Этот старик необыкновенно маленького по сравнению с собственной харизмой роста, с лицом, выбритым до синевы и чуть ли не до крови, с очень светлыми, вечно слезящимися подвижными глазками, до войны был вождем богемы – любимец белградской литературной публики, знаменитый автор эротических стихов. Белград не захотел простить ему то, что в начале войны он встретил новую власть с новенькой феской на голове. Он каждую ночь приходил в «Два вола», хотя его вечно веселая жена Анка, известная пианистка, держала в их доме один из редких в Сараево литературных салонов. Своими круглыми, похожими на клецки пальцами, она с удовольствием играла ноктюрны Шопена на расстроенном «безендорфе», и звучали они сытнее, нежели у других исполнителей. Старый Хамза не очень обращал внимание на эти суаре своей жены и дочери Дуни, на которых ему не прощались мелкие проступки вроде матерка, рыгания в самых нежных моментах какого-нибудь адажио и посапывания пустой трубкой, которую он постоянно грыз, несмотря на то что давно бросил курить, а также не прощали ему сальных историй и анекдотов, которыми он так любил шокировать воспитанное сараевское общество в стиле старого маэстро скандалов и богемы. Вечно раскрасневшийся, небрежный в поведении, он очень походил на веселого гнома в палисаднике.
«Хамза всегда хорошо жил, хотя ничего или почти ничего не делал, – написал Алия Наметак в книге «Сараевские некрологии» – Физически он в течение всей жизни был, как говорят в Мостаре, отвратительный шехресуз, но на смертном одре был красив, и черты лица его были умильными».
«И ты, значит, входишь туда, – задыхалась от смеха звезда, сверкавшая меж двумя войнами, – а Симона де Бовуар ест рукописи…»

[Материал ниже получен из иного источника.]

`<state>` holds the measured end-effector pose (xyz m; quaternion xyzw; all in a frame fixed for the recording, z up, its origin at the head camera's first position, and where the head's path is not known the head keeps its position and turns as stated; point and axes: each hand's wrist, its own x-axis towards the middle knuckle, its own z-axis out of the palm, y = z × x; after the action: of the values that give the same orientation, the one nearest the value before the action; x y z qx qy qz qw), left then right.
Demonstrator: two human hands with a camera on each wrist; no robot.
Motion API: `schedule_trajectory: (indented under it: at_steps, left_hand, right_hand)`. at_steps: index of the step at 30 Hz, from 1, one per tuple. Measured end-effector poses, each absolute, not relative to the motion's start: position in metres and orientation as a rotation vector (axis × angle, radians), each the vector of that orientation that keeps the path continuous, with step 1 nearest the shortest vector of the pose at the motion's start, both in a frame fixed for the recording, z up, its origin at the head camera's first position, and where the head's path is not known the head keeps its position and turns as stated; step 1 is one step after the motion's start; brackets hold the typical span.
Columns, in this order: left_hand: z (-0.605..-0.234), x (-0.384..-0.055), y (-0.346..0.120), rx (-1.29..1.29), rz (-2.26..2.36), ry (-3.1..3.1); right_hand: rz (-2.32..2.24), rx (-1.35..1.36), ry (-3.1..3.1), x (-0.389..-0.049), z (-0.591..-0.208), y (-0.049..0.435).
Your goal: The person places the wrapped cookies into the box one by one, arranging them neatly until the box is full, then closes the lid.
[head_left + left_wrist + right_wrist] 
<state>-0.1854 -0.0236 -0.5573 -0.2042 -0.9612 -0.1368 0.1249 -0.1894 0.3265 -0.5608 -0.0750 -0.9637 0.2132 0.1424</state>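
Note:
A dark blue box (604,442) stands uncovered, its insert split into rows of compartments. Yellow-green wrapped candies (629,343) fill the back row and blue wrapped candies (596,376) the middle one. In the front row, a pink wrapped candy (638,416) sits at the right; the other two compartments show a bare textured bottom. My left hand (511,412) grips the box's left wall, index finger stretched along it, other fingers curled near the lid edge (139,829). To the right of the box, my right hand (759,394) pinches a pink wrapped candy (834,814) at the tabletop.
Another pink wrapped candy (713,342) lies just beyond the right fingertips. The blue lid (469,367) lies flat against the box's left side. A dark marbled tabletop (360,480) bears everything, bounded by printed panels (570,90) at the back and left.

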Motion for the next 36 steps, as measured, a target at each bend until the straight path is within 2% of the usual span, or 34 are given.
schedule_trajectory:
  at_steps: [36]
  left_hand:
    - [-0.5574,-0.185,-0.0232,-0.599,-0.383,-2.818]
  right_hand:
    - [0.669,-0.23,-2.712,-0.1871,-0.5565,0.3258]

«Да не ела она их, – объяснял я, – а только мяла и рвала ногтями».
«Портрет художника в юности», – спокойно вымолвил старый Ника Миличевич, вращая толстыми пальцами здоровенный, сильно смахивающий на дубинку мундштук из вишневого дерева.
Он был бесспорным хозяином этого стола, а когда его гигантская фигура появлялась в дверях «Двух волов», все, независимо от возраста, вставали, чтобы поприветствовать его. Он легко снимал тяжеленное пальто, стряхивал с него на все стороны налипший снег, разматывал шерстяной шарф ручной вязки, аккуратно вешал на крючок шляпу и садился на стул, который постоянно ожидал его во главе стола и который всегда крякал под его тяжестью, после чего ритуально, как перед долгим путешествием в ночь, раскладывал перед собой пачку дешевых крепких сигарет, спички, запасные очки в толстой черной оправе, покоящиеся в потертом очешнике, и вишневый мундштук, после чего, прищурив глаза под густыми седыми бровями, оглядывал присутствующих и, кивнув, философически вздыхал: «Нет конца…».